Learn Stream Processing With Kafka Streams

Stateless operations

Abhishek Gupta
Better Programming
Published in
6 min readMar 5, 2020

--

Photo by Joao Branco on Unsplash

Kafka Streams is a Java library for developing stream-processing applications on top of Apache Kafka. This is the first in a series of articles on Kafka Streams and its APIs.

This is not a theoretical guide about Kafka Streams (although I’ve covered some of those aspects in the past).

In this part, we’ll cover stateless operations in the Kafka Streams DSL API — specifically, the functions available in KStream, such as filter, map, groupBy, etc. The DSL API in Kafka Streams offers a powerful, functional-style programming model to define stream-processing topologies.

The APIs (KStream, etc.) referenced in this post can be found in the Kafka Streams Javadocs

The Setup

To start things, you need to create a KafkaStreams instance. It needs a topology and related configuration (in the form of java.util.Properties).

Set the required configuration for your Kafka streams app:

Properties config = new Properties();config.setProperty(StreamsConfig.APPLICATION_ID_CONFIG, App.APP_ID);
config.setProperty(StreamsConfig.BOOTSTRAP_SERVERS_CONFIG, "localhost:9092");
config.setProperty(StreamsConfig.DEFAULT_KEY_SERDE_CLASS_CONFIG, Serdes.String().getClass().getName());
config.setProperty(StreamsConfig.DEFAULT_VALUE_SERDE_CLASS_CONFIG, Serdes.String().getClass().getName());

We can then build a topology that defines the processing pipeline (the rest of this article will focus on the stateless parts of a topology).

You can create the KafkaStreams instance and start processing:

KafkaStreams app = new KafkaStreams(topology, config);
app.start();
new CountdownLatch(1).await(); // wait forever

Stateless Operations Using KStream

I generally like categorizing things into buckets — it helps me divide and conquer. I’ve tried the same in this case by dividing various KStream operations into filter, map, etc.

Let’s dig in!

filter

You can use filter to omit or include records based on your criteria.

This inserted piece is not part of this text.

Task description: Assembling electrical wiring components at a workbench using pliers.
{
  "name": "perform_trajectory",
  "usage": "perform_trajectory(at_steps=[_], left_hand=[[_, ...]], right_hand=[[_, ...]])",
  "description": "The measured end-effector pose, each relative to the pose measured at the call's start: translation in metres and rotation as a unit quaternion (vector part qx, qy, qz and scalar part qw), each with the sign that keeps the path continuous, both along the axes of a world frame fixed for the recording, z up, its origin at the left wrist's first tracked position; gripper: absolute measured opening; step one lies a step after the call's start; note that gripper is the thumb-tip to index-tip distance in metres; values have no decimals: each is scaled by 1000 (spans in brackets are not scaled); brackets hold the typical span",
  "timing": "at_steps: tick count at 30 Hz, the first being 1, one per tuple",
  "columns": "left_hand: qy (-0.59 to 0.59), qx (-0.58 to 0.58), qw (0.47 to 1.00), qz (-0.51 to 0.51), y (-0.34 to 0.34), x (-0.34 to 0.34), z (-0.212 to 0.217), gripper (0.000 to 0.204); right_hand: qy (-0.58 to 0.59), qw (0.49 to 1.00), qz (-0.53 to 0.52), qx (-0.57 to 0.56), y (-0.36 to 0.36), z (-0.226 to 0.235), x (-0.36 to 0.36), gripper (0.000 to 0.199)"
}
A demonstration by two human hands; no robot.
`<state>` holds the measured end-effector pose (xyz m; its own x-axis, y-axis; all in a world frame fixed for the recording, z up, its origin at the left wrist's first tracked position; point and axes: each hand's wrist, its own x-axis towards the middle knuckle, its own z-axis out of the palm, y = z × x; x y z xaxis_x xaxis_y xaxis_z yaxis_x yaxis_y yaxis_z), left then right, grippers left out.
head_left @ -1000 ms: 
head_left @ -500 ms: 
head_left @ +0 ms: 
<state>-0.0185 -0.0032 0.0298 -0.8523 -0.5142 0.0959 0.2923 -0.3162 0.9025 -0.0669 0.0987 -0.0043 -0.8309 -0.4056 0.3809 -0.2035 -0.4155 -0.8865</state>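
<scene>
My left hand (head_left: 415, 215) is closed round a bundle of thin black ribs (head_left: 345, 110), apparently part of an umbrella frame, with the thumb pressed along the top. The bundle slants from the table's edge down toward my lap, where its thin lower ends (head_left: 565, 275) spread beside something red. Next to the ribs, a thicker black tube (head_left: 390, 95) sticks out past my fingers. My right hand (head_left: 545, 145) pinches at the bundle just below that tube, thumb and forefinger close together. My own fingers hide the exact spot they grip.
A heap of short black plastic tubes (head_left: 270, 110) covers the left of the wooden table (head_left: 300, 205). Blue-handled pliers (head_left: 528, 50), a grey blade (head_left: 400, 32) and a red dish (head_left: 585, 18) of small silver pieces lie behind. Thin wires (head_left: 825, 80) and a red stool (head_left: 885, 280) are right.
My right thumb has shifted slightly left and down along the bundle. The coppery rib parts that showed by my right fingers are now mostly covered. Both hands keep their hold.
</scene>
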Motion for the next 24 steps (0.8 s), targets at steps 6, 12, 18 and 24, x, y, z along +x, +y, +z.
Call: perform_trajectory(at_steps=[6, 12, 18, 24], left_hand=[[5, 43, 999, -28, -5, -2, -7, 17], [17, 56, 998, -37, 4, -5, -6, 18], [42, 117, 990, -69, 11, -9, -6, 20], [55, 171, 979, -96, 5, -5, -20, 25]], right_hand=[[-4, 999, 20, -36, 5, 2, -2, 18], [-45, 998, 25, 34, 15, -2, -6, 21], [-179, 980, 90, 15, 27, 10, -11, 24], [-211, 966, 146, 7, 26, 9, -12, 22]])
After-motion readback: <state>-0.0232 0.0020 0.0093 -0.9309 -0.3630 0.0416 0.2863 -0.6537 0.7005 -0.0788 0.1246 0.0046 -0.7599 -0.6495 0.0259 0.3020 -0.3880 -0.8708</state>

For example, if the value sent to a topic contains a word and you want to include words greater than a specified length, you can define this criteria using a Predicate and pass it to the filter method — this will create a new KStream instance with the filtered records.

KStream<String, String> stream = builder.stream("words");
stream.filter(new Predicate<String, String>() {
@Override
public boolean test(String k, String v) {
return v.length() > 5;
}
})

It’s also possible to use filterNot if you want to exclude records based on certain criteria. Here is a lambda-style example:

KStream<String, String> stream = builder.stream("words");
stream.filterNot((key,value) -> value.startsWith("foo"));

map

A commonly used stateless operation is map. In the case of Kafka Streams, it can be used to transform each record in the input KStream by applying a mapper function.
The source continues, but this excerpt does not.